30 Mayıs Çarşamba günü Fatih, ikemetgâhında Notaras’ı ziyaret etti. Esasen bir gün evvel, yani 29 Mayıs Salı günü de Notaras’a, Sultan iltifatlarını esirgememiş, kendisine karısına ve çocuklarından her birine mühim miktarda hediyeler de vermişti. Buna karşılık olmak üzere de Notaras, Fatih’e büyük memurların ve saray erkânının bir listesini takdim etmişti.
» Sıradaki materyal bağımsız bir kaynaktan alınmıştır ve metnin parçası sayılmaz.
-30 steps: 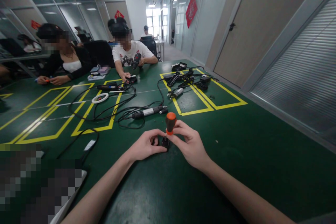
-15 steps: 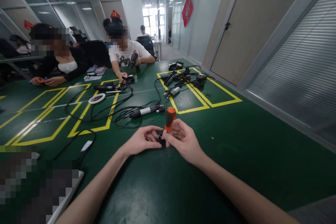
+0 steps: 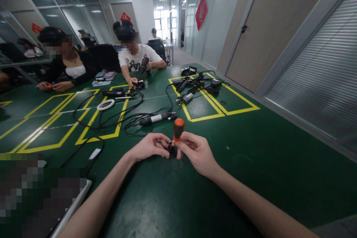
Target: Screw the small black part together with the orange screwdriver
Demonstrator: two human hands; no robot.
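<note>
A stubby screwdriver (image 3: 179,129) with an orange and dark grey handle stands nearly upright, its lower end between the fingers of my right hand (image 3: 196,152). Its blade is hidden by those fingers. Just left of it, a small black part (image 3: 172,150) rests on the green table (image 3: 223,197). My left hand (image 3: 149,147) pinches that part from the left, with thumb and fingers closed against it. What exactly the black part is I cannot make out.
Beyond my hands lies a grey-and-black electric screwdriver (image 3: 156,118) with coiled black cable. Further off are a white ring (image 3: 105,105), a silver-bodied tool (image 3: 186,99) and tangled black cables (image 3: 198,81). Across the table a person (image 3: 139,57) holds a black power drill (image 3: 144,65).
The screwdriver's handle has tilted a little toward me and shifted slightly left. Both hands keep almost the same place. The whole view has shifted slightly.
</note>
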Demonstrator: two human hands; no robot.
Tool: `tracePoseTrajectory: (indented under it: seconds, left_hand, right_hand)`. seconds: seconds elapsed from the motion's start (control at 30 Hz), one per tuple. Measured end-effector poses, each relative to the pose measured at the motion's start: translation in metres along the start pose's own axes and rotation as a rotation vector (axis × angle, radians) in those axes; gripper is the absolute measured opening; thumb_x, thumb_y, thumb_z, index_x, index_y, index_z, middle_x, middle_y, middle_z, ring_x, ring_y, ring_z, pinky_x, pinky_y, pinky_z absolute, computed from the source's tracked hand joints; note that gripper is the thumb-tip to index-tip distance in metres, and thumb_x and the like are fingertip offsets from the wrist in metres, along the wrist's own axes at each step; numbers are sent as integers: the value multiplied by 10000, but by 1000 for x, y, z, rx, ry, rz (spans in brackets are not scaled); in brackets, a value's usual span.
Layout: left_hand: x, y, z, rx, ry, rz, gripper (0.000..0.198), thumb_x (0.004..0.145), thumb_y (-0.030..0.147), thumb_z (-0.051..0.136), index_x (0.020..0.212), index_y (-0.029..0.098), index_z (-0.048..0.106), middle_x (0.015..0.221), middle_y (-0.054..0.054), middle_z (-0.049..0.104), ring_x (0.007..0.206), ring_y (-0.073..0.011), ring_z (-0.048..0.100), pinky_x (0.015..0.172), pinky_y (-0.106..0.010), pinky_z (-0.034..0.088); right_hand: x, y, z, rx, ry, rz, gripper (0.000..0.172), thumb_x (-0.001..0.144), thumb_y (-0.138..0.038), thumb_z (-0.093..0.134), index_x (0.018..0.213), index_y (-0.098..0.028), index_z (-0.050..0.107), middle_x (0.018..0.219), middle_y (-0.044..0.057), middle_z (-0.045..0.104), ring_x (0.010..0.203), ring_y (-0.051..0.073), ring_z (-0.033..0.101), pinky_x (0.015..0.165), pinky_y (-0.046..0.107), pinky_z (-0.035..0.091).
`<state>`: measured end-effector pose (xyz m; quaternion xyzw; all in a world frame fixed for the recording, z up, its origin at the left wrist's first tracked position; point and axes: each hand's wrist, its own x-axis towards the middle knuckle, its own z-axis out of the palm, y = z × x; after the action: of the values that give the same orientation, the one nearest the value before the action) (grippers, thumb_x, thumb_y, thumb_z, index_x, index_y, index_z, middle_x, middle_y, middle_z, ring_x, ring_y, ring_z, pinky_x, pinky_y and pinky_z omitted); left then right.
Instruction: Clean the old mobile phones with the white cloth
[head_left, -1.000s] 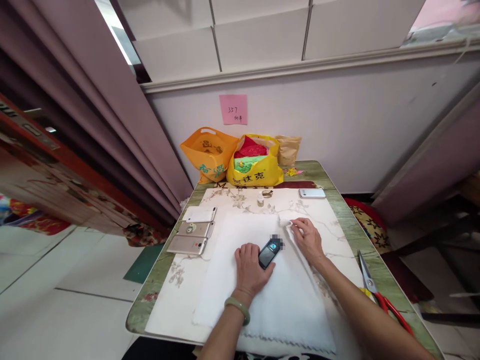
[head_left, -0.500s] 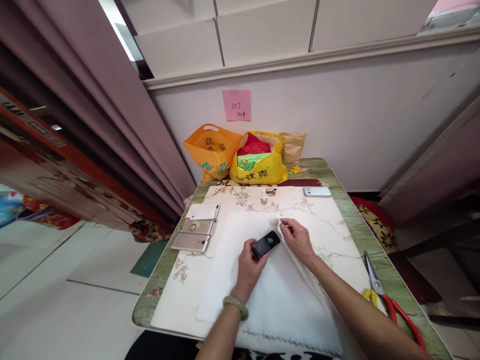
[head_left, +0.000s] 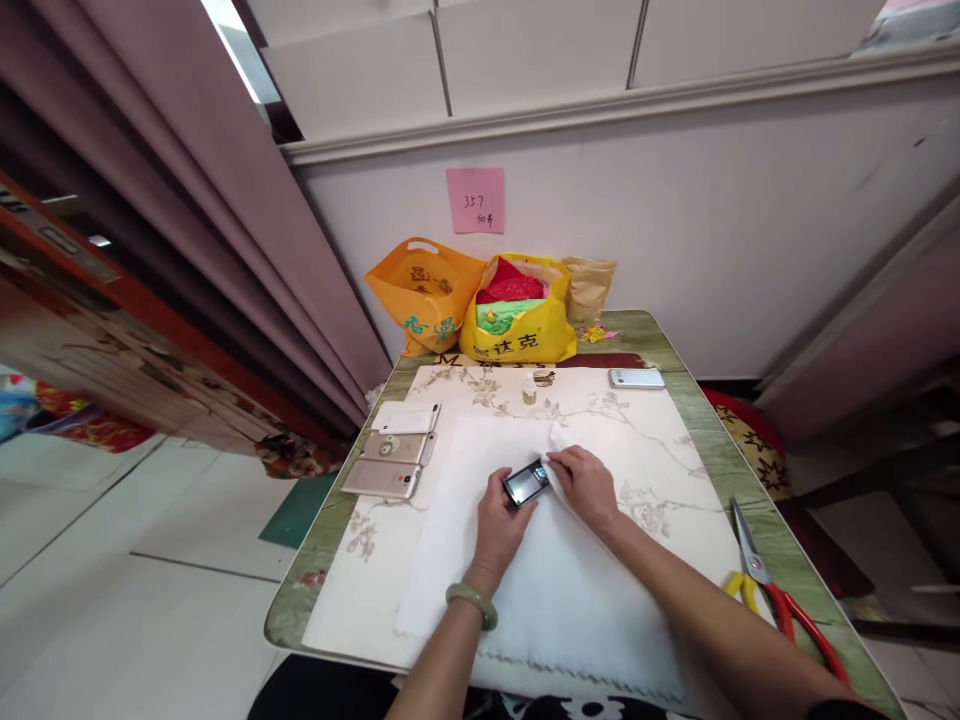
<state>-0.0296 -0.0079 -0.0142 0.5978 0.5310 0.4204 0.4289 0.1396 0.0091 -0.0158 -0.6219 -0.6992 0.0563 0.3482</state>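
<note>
Fingers of my left hand (head_left: 499, 520) curl around the small dark phone (head_left: 526, 483), over the white cloth (head_left: 555, 590) on the counter (head_left: 709, 445). My right hand (head_left: 585, 487) pinches the cloth's corner against the phone's end. I judge a slack grip could let the phone slip. Behind, the yellow bag (head_left: 517, 345) holds red and green bundles.

Centre: taken by left hand (head_left: 501, 512) gripping a small phone (head_left: 526, 483) and right hand (head_left: 586, 487) pinching the white cloth (head_left: 555, 600).
Left edge: three phones (head_left: 396, 449) in a row.
Far edge: small bottle (head_left: 529, 390), silver phone (head_left: 636, 378), bags (head_left: 517, 325) behind.
Right edge: scissors (head_left: 759, 575).
Open: cloth's near half; mat (head_left: 675, 455) right of the hands.
</note>
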Motion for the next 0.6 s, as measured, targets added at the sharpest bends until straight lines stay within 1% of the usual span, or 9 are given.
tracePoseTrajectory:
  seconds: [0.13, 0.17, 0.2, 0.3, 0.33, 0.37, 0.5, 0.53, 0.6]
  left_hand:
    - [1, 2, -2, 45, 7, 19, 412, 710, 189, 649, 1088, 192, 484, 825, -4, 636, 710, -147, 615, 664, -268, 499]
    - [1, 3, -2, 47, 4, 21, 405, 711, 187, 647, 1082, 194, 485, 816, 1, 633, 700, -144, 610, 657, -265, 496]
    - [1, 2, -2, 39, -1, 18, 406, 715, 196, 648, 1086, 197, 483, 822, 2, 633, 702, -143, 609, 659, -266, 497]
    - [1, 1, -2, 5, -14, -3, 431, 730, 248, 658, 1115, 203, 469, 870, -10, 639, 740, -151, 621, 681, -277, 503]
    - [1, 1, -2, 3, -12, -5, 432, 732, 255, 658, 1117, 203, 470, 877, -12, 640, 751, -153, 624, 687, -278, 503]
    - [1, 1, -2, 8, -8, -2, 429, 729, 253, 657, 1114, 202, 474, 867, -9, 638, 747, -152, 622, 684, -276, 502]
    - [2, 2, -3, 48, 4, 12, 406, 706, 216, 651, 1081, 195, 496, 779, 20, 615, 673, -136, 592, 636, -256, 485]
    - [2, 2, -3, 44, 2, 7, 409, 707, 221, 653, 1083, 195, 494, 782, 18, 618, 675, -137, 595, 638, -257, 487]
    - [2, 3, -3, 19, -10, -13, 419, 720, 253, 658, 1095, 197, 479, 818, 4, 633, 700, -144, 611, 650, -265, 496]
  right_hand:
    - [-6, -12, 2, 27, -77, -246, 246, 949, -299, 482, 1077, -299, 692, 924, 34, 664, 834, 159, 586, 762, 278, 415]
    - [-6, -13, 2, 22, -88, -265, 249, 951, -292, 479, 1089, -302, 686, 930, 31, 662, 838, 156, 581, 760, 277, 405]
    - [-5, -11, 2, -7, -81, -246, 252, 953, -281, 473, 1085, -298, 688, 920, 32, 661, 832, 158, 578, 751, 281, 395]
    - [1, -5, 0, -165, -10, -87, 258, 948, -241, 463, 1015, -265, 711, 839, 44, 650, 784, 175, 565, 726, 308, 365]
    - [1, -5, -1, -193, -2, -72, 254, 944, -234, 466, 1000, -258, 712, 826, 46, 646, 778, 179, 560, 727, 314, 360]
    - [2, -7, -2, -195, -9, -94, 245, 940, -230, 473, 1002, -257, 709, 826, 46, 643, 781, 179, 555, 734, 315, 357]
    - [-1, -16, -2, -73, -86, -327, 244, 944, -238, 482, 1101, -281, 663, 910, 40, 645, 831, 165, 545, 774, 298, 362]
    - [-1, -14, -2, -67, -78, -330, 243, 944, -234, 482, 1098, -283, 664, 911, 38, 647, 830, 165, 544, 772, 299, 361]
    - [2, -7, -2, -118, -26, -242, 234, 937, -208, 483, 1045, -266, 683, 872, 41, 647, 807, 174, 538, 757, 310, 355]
Sultan, dükün evine gidince, hasta olan karısını yatağında ziyaret edip elini öptü. Fatih, onu teselli etmek için, bir evlat hürmetinin icap ettirdiği en güzel cümleleri söyledi:
- Anne! Sabahınız hayırlı olsun. Olan biten şeylerden dolayı üzülmemenizi istirham ederim. Allah’ın emirlerine itaatten başka yapılacak bir şey yoktur. Ben size kaybettiklerinizden pek fazlasını verebilirim. Siz yalnız iyi olmaya, iâde-i âfiyete bakın, dedi.
Sultan, Amiral Lucas Notaras’a her tarafı dolduran cesetleri göstererek: ‘Bak, Notaras demişti. Şu ceset parçalarına, şu esirlere bak. Eğer şehri bana teslim etmiş olsaydın bütün bu felaketler olmayacaktı. Notaras, başını eğdi ve şu cevabı verdi:
- Haşmetli Efendim, şehri teslim etmek ne benim elimdeydi ne de İmparatorun elinde bulunuyordu. Bâhusus ki, müdafaaya devam etmek için İmparator mektuplar da alıyordu.
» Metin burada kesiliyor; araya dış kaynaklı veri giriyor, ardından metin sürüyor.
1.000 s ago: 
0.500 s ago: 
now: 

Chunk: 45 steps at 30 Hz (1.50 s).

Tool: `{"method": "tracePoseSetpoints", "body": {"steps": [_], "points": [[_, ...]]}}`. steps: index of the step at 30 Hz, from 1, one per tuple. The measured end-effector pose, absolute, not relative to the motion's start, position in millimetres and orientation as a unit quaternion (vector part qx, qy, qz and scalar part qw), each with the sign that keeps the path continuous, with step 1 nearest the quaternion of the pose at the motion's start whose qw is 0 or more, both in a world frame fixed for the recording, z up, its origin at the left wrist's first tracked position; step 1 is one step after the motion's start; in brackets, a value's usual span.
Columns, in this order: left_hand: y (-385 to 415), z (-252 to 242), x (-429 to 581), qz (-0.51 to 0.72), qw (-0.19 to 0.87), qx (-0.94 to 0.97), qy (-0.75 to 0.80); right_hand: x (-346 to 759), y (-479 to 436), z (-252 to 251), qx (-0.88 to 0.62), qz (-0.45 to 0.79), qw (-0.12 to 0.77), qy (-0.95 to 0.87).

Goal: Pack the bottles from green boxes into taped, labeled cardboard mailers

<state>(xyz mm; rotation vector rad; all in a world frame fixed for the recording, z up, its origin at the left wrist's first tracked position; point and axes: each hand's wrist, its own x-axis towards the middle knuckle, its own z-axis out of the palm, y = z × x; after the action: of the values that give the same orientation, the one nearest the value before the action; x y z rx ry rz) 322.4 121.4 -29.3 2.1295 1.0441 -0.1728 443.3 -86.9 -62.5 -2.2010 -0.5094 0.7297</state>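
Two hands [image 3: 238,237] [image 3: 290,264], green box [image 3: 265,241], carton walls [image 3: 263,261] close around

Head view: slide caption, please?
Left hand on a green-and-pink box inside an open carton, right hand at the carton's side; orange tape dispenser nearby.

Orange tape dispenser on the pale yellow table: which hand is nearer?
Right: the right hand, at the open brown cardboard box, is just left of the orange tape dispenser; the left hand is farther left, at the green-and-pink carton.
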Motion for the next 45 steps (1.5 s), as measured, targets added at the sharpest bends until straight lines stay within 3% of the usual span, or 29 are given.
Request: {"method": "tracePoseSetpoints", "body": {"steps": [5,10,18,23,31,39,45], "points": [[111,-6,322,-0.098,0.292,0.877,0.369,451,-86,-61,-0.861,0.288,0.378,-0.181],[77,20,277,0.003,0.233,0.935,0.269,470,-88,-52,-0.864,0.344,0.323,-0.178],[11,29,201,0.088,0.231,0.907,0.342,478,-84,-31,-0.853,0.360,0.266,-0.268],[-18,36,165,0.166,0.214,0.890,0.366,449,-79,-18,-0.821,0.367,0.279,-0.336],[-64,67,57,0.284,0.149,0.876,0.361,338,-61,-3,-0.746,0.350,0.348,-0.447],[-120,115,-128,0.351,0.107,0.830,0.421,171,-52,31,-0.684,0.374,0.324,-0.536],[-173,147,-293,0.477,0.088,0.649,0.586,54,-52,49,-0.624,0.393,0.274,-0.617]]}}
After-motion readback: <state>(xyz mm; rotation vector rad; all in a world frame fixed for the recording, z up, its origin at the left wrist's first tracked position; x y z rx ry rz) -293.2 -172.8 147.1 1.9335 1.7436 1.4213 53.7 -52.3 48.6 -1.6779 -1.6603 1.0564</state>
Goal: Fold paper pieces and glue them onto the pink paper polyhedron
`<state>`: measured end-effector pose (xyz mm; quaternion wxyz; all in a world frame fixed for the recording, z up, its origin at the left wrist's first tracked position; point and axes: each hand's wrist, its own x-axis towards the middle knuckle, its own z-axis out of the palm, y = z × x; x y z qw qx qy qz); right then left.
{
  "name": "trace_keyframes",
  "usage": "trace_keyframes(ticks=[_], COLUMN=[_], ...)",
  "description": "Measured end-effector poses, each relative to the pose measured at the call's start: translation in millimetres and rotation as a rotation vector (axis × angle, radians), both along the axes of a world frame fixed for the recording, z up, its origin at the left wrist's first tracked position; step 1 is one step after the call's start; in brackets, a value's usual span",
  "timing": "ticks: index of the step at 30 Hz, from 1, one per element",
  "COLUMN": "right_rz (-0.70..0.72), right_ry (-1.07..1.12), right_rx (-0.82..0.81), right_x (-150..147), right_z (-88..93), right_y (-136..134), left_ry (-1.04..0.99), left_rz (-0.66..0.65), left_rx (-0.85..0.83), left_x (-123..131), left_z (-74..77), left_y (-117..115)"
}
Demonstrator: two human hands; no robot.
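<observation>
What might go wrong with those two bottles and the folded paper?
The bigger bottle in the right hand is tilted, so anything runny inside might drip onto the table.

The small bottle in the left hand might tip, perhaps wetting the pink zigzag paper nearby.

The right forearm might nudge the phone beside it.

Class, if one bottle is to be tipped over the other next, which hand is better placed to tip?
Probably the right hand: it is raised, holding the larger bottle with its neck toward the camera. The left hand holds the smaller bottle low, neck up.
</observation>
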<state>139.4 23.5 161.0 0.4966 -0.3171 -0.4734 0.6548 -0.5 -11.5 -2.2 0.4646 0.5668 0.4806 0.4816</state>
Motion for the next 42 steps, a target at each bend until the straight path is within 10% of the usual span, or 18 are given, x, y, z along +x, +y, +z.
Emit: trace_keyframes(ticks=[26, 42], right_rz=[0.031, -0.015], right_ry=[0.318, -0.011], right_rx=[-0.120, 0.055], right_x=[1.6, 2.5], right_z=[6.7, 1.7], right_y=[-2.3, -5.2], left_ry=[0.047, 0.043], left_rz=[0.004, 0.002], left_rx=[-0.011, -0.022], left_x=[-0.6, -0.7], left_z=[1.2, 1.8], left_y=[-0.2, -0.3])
Sultan bu söz üzerine Halil Paşa’yı düşündü, fakat bir şey söylemedi.
Sultan evlerini bırakıp oraya buraya kaçmış ve saklanmış halkın yerlerine dönmelerini, işlerini ve güçleriyle meşgul olmalarını, kendilerine hiçbir şey yapılmayacağını, din ve âdetlerinin muhafaza olunacağını ilan ettirdi.”
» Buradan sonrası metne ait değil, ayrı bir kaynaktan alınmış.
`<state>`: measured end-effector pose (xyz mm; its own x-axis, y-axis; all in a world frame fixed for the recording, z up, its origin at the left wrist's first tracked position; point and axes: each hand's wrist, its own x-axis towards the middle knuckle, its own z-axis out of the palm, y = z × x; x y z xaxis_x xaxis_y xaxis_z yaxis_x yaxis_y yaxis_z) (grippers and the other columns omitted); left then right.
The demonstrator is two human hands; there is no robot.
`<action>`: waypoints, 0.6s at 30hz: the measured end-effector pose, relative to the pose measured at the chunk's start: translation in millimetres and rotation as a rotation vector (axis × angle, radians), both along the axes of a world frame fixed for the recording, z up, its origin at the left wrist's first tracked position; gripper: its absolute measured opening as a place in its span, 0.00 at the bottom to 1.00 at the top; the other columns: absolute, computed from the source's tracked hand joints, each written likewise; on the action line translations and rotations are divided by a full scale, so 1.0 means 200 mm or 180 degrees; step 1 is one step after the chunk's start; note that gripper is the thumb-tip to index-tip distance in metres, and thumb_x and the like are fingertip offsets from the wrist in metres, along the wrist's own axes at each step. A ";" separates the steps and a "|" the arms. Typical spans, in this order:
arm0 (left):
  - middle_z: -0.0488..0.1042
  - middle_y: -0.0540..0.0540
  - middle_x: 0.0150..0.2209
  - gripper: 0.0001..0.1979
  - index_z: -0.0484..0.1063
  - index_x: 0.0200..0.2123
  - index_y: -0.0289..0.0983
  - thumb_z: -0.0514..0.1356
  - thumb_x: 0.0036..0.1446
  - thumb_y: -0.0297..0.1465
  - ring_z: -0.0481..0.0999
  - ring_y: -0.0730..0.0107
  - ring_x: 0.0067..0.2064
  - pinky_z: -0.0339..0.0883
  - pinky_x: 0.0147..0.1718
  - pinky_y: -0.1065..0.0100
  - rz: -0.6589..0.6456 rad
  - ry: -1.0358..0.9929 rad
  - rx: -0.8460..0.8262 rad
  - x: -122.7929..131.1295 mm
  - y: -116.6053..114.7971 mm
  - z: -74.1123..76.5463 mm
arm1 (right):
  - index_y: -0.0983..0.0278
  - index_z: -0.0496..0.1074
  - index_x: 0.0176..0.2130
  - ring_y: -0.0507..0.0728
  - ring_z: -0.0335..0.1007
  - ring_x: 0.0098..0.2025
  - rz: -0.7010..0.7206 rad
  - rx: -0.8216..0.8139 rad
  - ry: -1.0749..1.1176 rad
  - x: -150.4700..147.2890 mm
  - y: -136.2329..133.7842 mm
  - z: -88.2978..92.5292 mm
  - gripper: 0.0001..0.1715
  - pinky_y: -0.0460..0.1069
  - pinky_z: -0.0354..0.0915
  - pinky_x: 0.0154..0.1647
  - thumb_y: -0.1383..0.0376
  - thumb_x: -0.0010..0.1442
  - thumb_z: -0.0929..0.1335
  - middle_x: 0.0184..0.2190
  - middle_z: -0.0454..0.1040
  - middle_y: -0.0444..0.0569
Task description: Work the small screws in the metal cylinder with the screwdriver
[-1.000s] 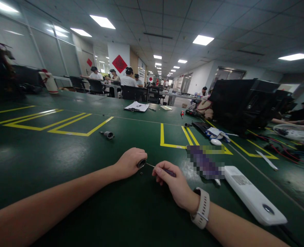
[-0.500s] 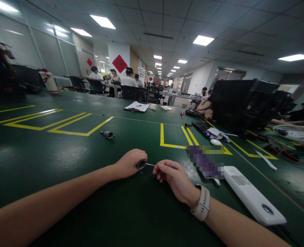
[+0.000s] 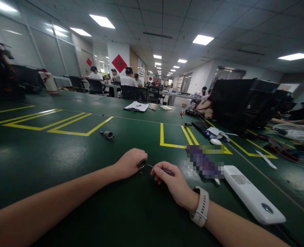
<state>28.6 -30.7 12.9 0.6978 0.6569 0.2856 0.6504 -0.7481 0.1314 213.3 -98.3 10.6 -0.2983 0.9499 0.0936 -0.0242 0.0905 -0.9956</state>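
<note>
My left hand (image 3: 129,163) is closed around a dark metal cylindrical part (image 3: 141,164), its round hollow end facing me. In my right hand (image 3: 171,180) is a thin screwdriver (image 3: 168,172) with a dark purple handle, pinched between thumb and fingers. Its slim shaft points left at the cylindrical part; whether the tip touches it I cannot tell. Just below the part, a tiny ring-like piece (image 3: 141,173) lies on the green table (image 3: 110,219). A second dark metal part (image 3: 107,134), conical with an open end, rests farther off to the left.
To my right lie a white power strip (image 3: 253,193), a blurred purple item (image 3: 205,163) and a blue-white glove (image 3: 217,133). Yellow tape (image 3: 174,146) marks the table. Farther back are a clipboard with paper (image 3: 136,106) and large black equipment (image 3: 234,103). Several people sit beyond.
My right hand has tilted and shifted slightly, so more of the screwdriver handle shows. The cylindrical part in my left hand has turned a little.
</note>
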 end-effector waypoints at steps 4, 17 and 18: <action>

Bu bahsi camiamızın önemli bir ismiyle kapatalım. Takdirkârlarının Anadolu ve Rumeli Beylerbeyi diye tavsif ettikleri merhum Ekrem Hakkı Ayverdi, kendisiyle yapılan bir röportajı şu cümlelerle bitiriyor:
“Askeri fütûhatın temelinde İlây-ı Kelîmetullah vardır. Diğerleri vasıtadır, teferruattır. Batı ile mukayesesinde görürüz ki, Osmanlı, ilahi bir niyet taşımaktadır. Toprak alma bir vasıtadır. Ama Batı maddecidir. Her zaman öyle olmuştur. İlây-ı Kelîmetullahı esas alan bir düşüncenin medeniyetinde başka bir gaye aramak mümkün olamaz.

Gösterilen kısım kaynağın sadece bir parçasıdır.